De n’avoir utilisé que des variables subjectives dans la très grande majorité des études sur le sujet a pu entrainer une mésestimation de l’influence positive des jeux vidéo, tout en favorisant une pathologisation du temps passé à jouer. Mis en parallèle avec les addictions technologiques dont celle aux jeux vidéo, cela nuance le consensus déjà établi autour de la symptomatologie et du diagnostic où l’utilisation excessive est l’un des critères principaux. On ne peut pas nier la relation entre temps passé à jouer et addiction (et à la symptomatologie qui l’entoure), et dans des proportions plus importantes et régulières que pour le bien-être dans l’étude détaillée ici. Les conséquences négatives sont davantage liées à la perte de contrôle et à l’abus des jeux vidéo ou de toute activité.

Néanmoins, le temps passé à jouer a toujours été évalué subjectivement, alors que d’autres études ont prouvé qu’il était un faible prédicteur et nécessairement biaisé. La recherche présentée ici révèle que les joueurs ont tendance à considérer un temps plus grand que le temps réellement passé, soit 2h de plus en moyenne. Et d’ailleurs, dans cette étude, les joueurs jouant objectivement le plus étaient également ceux rapportant les plus hauts niveaux de bien-être.

L’intérêt se porte alors sur l’influence des motivations à jouer dans la relation entre temps de jeu et bien-être.

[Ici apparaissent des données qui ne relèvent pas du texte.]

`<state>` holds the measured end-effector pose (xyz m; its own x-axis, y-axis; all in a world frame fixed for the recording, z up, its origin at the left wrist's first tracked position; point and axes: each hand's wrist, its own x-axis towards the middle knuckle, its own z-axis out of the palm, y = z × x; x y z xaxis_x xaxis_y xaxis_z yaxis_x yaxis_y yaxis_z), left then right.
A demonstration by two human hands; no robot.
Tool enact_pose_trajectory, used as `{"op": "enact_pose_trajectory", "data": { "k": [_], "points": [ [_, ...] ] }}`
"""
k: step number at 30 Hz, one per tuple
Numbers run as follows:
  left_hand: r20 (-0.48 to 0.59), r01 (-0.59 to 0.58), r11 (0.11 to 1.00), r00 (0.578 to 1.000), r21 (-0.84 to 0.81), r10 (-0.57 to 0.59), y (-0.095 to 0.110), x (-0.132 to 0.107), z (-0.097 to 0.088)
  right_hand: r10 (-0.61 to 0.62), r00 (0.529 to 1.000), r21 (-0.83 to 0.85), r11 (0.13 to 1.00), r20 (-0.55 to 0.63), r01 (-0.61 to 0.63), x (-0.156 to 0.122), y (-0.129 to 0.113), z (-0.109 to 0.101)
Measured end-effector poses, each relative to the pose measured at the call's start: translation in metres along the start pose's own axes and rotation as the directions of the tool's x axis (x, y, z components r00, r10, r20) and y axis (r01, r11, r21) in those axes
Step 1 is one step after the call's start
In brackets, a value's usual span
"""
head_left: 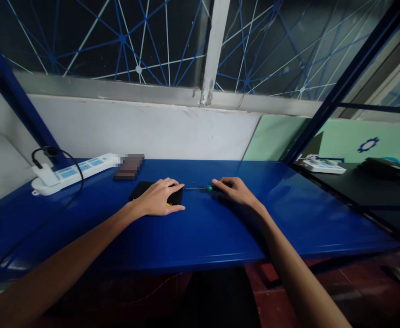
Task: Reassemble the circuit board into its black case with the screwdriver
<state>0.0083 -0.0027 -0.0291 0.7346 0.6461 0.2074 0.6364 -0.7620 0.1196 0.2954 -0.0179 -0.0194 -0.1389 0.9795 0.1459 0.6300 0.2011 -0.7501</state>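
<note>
Under my left hand (157, 198) is a flat black box (177, 196) with small yellow marks, lying on the blue table (200, 232). The thumb and fingers are spread over it and grip it; much of its top is hidden by the hand. My right hand (239, 190) is closed around the handle of a screwdriver (209, 187) with a green collar. Its thin shaft points left, with the tip at or close to the box's right side; contact cannot be made out. A tiny dark piece (193, 183) rests just behind the shaft.
At the back left lies a white power strip (86, 167) with a plug and black cable (73, 196). Beside it is a dark, pixelated rectangular object (129, 167). Blue frame posts (309, 123) rise at both sides. A white wall (152, 127) bounds the table's back.
</note>
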Motion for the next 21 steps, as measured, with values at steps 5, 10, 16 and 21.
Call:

Les motivations explorées comprenaient la compétence, la relation aux autres (l’affiliation) et l’autonomie qui représentent trois grands besoins psychologiques, ainsi que les motivations extrinsèques et intrinsèques. Lorsque les motivations étaient intrinsèques (prendre plaisir à jouer), basées sur l’affiliation et l’autonomie, la relation entre bien-être et temps de jeu était positive mais lorsque les motivations étaient extrinsèques (jouer pour d’autres motifs incluant des pressions internes ou externes), la relation était négative.

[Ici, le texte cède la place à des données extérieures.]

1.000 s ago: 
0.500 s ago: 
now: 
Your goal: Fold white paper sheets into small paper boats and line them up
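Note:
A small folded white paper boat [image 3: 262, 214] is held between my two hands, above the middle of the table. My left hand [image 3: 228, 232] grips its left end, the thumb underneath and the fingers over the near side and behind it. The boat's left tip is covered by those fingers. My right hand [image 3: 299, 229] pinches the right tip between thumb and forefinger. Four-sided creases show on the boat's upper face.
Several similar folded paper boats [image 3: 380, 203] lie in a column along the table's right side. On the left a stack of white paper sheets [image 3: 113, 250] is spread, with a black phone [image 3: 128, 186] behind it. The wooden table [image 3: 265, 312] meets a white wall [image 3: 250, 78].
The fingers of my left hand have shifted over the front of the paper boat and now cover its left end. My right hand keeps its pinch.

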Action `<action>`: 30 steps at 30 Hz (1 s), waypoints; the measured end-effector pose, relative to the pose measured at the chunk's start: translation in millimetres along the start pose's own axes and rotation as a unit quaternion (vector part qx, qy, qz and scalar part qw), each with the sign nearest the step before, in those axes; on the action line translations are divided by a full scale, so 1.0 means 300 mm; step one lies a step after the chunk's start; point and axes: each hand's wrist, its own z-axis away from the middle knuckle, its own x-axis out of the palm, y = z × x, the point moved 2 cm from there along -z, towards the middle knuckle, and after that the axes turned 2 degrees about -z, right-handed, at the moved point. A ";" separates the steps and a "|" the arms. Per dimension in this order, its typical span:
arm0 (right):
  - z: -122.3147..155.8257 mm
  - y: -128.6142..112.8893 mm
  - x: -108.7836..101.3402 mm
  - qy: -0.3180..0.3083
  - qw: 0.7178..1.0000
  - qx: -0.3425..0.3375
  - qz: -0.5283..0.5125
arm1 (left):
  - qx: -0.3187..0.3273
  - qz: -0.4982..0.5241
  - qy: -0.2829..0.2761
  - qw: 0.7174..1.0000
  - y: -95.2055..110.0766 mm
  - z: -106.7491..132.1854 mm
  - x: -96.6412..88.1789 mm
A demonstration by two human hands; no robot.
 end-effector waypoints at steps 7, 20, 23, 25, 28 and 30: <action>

Expérimenter autonomie et affiliation lors de sessions de jeu serait bénéfique. L’expérience de jeu contribue alors à ce que le temps passé à jouer apporte un sentiment de bien-être. Evidemment, certains éléments du jeu vont avoir des effets positifs, d’autres négatifs. Il faudrait alors pouvoir distinguer la limite à partir de laquelle un jeu (et ses possibilités d’expérimenter des satisfactions et du plaisir) représente davantage un risque qu’un bénéfice. La question devrait également concerner les caractéristiques individuelles des joueurs, au-delà de leurs motivations. Il est envisageable que certains joueurs expérimentent plus de bien-être car ils obtiennent un sentiment d’autonomie et d’affiliation, dont ils étaient potentiellement à la recherche. Cela n’empêche pas les motivations intrinsèques d’être présentes mais elles seraient couplées à des motivations extrinsèques, tels que se libérer d’état anxio-dépressif, d’un sentiment de solitude ou d’une faible estime de soi.

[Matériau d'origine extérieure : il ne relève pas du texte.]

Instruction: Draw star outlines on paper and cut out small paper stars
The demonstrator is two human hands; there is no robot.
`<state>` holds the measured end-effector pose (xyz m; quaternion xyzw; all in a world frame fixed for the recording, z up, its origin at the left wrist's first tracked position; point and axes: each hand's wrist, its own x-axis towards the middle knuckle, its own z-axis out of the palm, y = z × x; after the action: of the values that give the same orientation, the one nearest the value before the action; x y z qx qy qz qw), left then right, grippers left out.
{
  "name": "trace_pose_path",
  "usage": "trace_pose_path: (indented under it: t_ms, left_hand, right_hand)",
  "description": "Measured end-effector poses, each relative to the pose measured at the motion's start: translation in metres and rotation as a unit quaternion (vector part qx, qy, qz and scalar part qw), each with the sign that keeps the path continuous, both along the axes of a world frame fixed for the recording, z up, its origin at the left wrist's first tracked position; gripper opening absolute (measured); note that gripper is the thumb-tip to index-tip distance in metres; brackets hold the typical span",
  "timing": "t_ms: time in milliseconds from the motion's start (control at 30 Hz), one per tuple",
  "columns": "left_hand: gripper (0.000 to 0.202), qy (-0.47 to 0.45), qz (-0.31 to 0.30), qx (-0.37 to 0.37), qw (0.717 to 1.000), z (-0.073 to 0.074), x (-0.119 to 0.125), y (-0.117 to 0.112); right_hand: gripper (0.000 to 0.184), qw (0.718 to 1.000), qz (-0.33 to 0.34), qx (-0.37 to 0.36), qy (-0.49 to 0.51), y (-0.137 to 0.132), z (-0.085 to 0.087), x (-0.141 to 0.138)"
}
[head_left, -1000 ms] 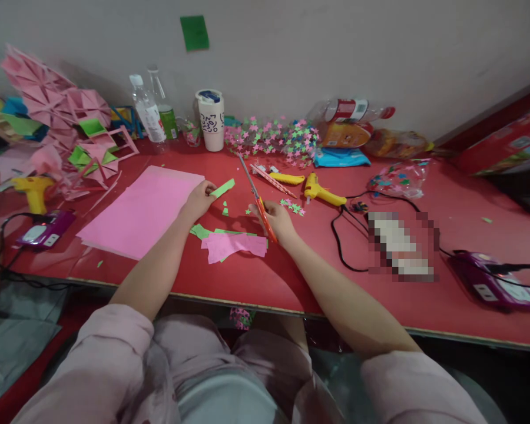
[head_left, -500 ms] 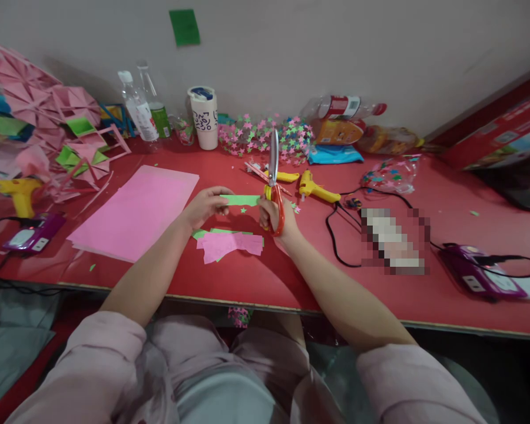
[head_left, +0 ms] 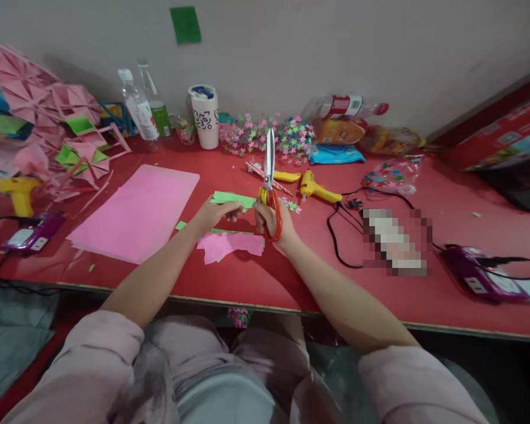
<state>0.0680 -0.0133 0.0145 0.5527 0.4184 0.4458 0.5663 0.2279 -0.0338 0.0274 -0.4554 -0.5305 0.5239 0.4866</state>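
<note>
A green paper strip stretches between my two hands above the red table. My left hand is closed on the strip near its left end, with the thumb lying along its lower edge. Red-and-yellow handled scissors point up and away in my right hand, their blades together. The fingertips of that hand also reach the strip's right end. Pink paper pieces lie over green ones just below my hands. Small green and pink paper stars lie beside my right hand.
A pink paper stack lies left. Behind stand a white cup and a pile of paper stars. Right of my hand lie a yellow glue gun and black cable. The table's front edge runs near my body.
My left hand has shifted its hold, its thumb now along the strip, which tilts slightly. A small green scrap now lies left of the pink pieces. The scissors have tipped slightly left.
</note>
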Motion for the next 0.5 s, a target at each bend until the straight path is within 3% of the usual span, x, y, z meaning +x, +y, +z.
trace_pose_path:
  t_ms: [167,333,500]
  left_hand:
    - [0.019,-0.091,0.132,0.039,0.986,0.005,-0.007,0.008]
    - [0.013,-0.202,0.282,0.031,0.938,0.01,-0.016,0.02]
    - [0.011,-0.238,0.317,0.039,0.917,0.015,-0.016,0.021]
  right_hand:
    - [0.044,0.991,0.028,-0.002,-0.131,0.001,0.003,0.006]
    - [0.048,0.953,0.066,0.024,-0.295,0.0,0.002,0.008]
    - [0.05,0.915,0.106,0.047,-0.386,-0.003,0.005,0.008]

Malgré la stigmatisation des jeux vidéo depuis quelques décennies, nombreux sont ceux qui s’intéressent à leurs avantages. Pendant le confinement, l’Organisation Mondiale de la Santé a recommandé l’utilisation des jeux vidéo (pour maintenir une distanciation physique mais pas sociale) au travers de la campagne Play Apart Together. Plusieurs jeux vidéo thérapeutiques ou serious games ont été développés pour aider les personnes atteintes de maladies neurodégénératives, de bipolarité, souhaitant arrêter de fumer ou les enfants présentant un type de trouble du déficit de l’attention.

Les facteurs permettant d’expliquer l’émergence d’une addiction aux jeux vidéo nécessitent encore d’être explorés et considérés au travers d’évolutions sociétales, ceux qui influencent le bonheur semblent eux plus consensuels. En extrapolant les résultats de cette étude, utiliser les écrans par plaisir et en obtenant des satisfactions individuelles et interpersonnelles, sans non plus en perdre le contrôle, permettrait d’augmenter son sentiment de bien-être et par extension sa santé.